Reports from Yale and Princeton yesterday indicated that all Big Three schools would adopt such a plan for 1956 in an effort to meet the rising costs of admissions administration.
Imposition of a $10 fee would mean that any prospective Harvard, Yale, or Princeton student would have to pay at least $22 and as much as $29 to apply to one college. Secondary school students already pay $12 to take the College Boards Examination, and are required to pay another $6 to take a practice exam in the junior year. Added to this expense, the College Scholarship Service, instituted this year, is charging $1 to handle each application for financial assistance.
Yale's Committee on Admissions has already recommended the move to its Corporation, and expects it to be adopted, Dean of Admissions Arthur Howe, Jr. said yesterday. At Princeton, Dean of Admissions William Edwards said such a move is also now "under consideration."
To Cut Multiple Applications
Howe stated that Yale's plan is specifically designed to cut down multiple applications, as well as to force the applicant to share the costs of processing. "We hope that in this way we can get people to be serious when they apply," he said.
Both Bundy and Wilbur J. Bender '27, Dean of Admissions, insisted, however, that, if adopted, the fee would be used only to meet budgetary needs. Among the Big Three Harvard, led by Dean Bender, has long been the strongest opponent of any such plans to place restrictions upon applicants.
At Yale, Howe estimated, "It cost $20 every time someone decides to send in an application. We can't afford to take on the whole burden and have got to ask the applicant to share half the burden." Yale, with a 60-40 ratio of prep school students to high school students, has been noted as the strongest advocate of the plan.

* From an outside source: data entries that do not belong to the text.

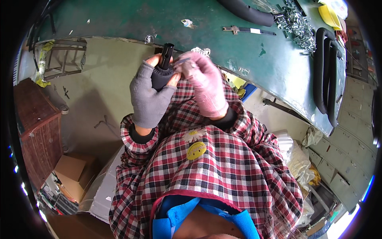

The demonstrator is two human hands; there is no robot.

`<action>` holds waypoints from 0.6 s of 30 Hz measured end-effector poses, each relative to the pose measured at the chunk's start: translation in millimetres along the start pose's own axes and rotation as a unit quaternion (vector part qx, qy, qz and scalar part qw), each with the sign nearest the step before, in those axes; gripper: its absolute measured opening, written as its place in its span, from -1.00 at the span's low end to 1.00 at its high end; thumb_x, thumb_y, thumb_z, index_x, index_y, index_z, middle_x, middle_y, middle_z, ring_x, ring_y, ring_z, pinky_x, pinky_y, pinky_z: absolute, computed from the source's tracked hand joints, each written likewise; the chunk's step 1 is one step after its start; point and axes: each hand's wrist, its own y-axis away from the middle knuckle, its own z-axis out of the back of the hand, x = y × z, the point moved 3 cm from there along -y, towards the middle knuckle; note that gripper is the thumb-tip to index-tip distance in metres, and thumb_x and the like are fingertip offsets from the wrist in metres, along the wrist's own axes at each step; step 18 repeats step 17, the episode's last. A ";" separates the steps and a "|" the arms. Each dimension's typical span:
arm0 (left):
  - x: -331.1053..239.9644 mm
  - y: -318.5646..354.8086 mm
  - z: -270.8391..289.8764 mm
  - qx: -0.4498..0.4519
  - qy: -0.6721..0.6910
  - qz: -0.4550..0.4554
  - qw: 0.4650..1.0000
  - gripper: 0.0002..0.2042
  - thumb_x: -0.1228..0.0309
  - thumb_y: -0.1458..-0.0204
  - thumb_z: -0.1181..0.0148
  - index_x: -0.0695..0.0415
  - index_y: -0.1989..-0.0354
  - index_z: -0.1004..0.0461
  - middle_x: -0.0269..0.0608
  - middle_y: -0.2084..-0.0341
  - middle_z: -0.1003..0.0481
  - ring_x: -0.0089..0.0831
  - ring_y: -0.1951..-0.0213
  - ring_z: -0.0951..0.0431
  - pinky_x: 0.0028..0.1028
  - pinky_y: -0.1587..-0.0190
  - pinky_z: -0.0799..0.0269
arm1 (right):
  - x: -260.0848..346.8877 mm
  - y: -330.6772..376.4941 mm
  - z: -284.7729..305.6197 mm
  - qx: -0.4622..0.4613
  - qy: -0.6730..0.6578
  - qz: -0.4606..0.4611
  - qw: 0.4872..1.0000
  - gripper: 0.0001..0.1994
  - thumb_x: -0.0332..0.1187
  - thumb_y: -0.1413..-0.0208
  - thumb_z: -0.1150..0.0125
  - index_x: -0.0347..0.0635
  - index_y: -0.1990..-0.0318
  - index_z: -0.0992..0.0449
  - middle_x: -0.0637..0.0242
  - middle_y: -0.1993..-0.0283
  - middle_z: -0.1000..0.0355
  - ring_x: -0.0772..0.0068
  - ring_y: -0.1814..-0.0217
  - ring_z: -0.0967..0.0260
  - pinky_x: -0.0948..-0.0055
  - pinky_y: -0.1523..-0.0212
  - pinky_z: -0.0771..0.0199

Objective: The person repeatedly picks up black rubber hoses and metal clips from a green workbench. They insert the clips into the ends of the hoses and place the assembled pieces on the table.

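Note:
My left hand, in a grey fingerless glove, is closed around a black foam-covered tube. The tube's bare, glossy black end points up past my thumb and fingers. Close beside it on the right is my right hand, in a pink glove, with its fingers bent together in a pinch. At those fingertips shows a thin dark strip, too small to name. Both hands are just off the near edge of the green table, above my checked smock.
A pile of small metal clips lies at the table's far right. Near it are a flat metal strip, a curved foam-covered tube, black padded handles and a yellow scoop. A stool and wooden cabinet stand left.

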 end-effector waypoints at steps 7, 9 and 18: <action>-3.7 -2.3 -10.9 0.039 -0.056 -0.032 0.997 -0.49 0.39 0.01 -0.48 0.20 -0.14 -0.48 -0.05 0.28 -0.55 -0.19 0.32 -0.62 -0.32 0.23 -0.53 | 50.0 -21.8 3.0 0.024 0.009 0.060 0.998 -0.64 -0.15 -0.30 -0.28 -0.31 0.00 -0.53 0.25 -0.01 -0.56 0.50 0.05 -0.51 0.49 -0.06 -0.52; -3.9 -3.7 -13.8 0.032 -0.061 -0.050 0.996 -0.49 0.40 0.00 -0.47 0.19 -0.15 -0.48 -0.06 0.28 -0.54 -0.17 0.31 -0.63 -0.30 0.24 -0.53 | 49.3 -29.9 7.1 0.064 -0.012 0.005 0.998 -0.62 -0.13 -0.29 -0.29 -0.32 0.03 -0.55 0.23 0.00 -0.57 0.48 0.06 -0.52 0.46 -0.07 -0.55; -9.0 -3.1 -9.9 0.087 -0.197 -0.086 0.973 -0.51 0.50 -0.12 -0.36 0.17 -0.25 -0.44 -0.22 0.23 -0.56 -0.27 0.30 -0.63 -0.39 0.19 -0.57 | 48.3 -43.4 27.7 0.151 -0.045 -0.155 0.975 -0.65 -0.12 -0.31 -0.24 -0.27 0.05 -0.53 -0.09 -0.16 -0.48 0.03 -0.19 -0.50 0.06 -0.23 -0.54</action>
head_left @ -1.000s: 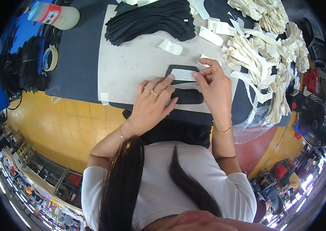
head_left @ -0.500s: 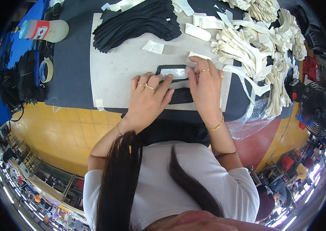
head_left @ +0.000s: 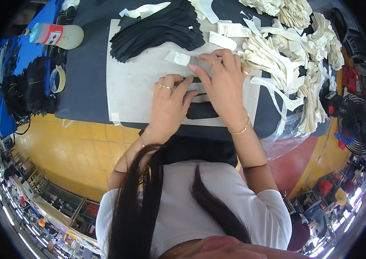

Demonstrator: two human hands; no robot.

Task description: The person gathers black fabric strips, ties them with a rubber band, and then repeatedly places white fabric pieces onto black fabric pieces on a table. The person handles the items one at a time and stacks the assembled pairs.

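Observation:
My left hand (head_left: 168, 101) is bent over a small black fabric piece (head_left: 196, 80) on the grey board (head_left: 135, 86), thumb and forefinger at its left end. Much of that piece is hidden by both hands. My right hand (head_left: 226, 84) hovers over its right side with fingers spread, thumb and forefinger apart and close to a white patch (head_left: 177, 58). Nothing shows between those fingertips. A second black fabric piece (head_left: 202, 110) lies nearer to me, below the first.
A fanned stack of black fabric pieces (head_left: 157, 32) lies at the back. Cream strips in bundles (head_left: 273, 60) cover the right side. On the left are a bottle (head_left: 57, 36), a tape roll (head_left: 57, 79) and black bundles (head_left: 27, 88). A fan (head_left: 358, 123) stands far right.
My right hand has lifted off the black piece and moved up and left toward the white patch. My left hand stays at the piece, its fingers more curled. The view has shifted slightly.

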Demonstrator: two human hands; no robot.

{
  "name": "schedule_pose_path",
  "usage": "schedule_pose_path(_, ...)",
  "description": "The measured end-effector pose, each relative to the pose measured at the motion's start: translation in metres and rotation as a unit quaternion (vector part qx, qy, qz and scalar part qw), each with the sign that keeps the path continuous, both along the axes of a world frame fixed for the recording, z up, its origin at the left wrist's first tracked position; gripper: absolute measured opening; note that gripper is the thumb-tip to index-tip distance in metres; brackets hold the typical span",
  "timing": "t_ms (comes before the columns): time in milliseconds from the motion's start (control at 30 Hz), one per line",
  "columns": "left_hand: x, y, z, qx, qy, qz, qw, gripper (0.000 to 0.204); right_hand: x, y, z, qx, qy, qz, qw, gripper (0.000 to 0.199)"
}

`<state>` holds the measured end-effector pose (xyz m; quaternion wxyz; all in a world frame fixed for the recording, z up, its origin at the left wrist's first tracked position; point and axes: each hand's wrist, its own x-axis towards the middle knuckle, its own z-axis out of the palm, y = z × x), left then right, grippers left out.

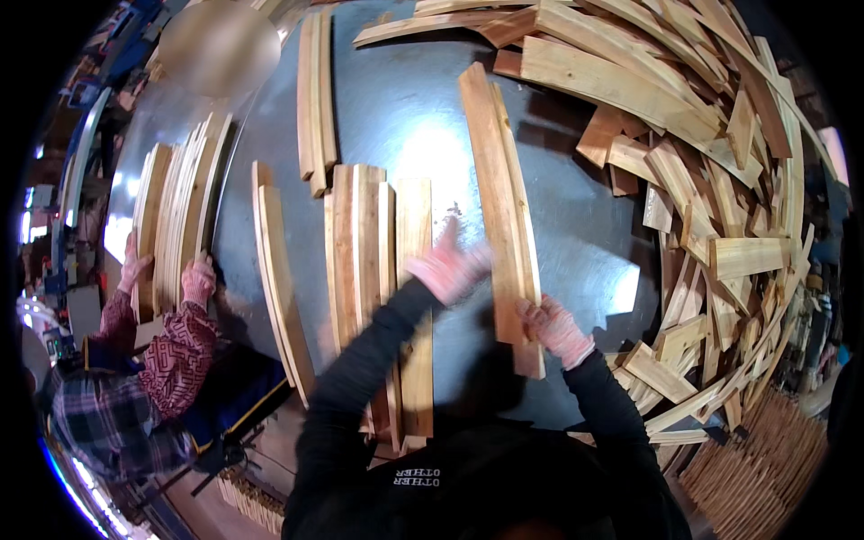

"I definitely object to the imposition of such a fee," Bender stated. "It would cut down our applications just where we don't want it to. It would tend to discourage the boy in the lower income bracket from applying. But we have to balance this consideration against the need of saving say $40,000 a year which could be plowed into other worthwhile needs."
At Princeton Edwards stated, "We feel as does Bender. We would adopt such a measure with reluctance. But with the tremendous increase in applications, it may have to come as a means of paying our own way. We certainly would not adopt such a move just to cut down on the number of applicants.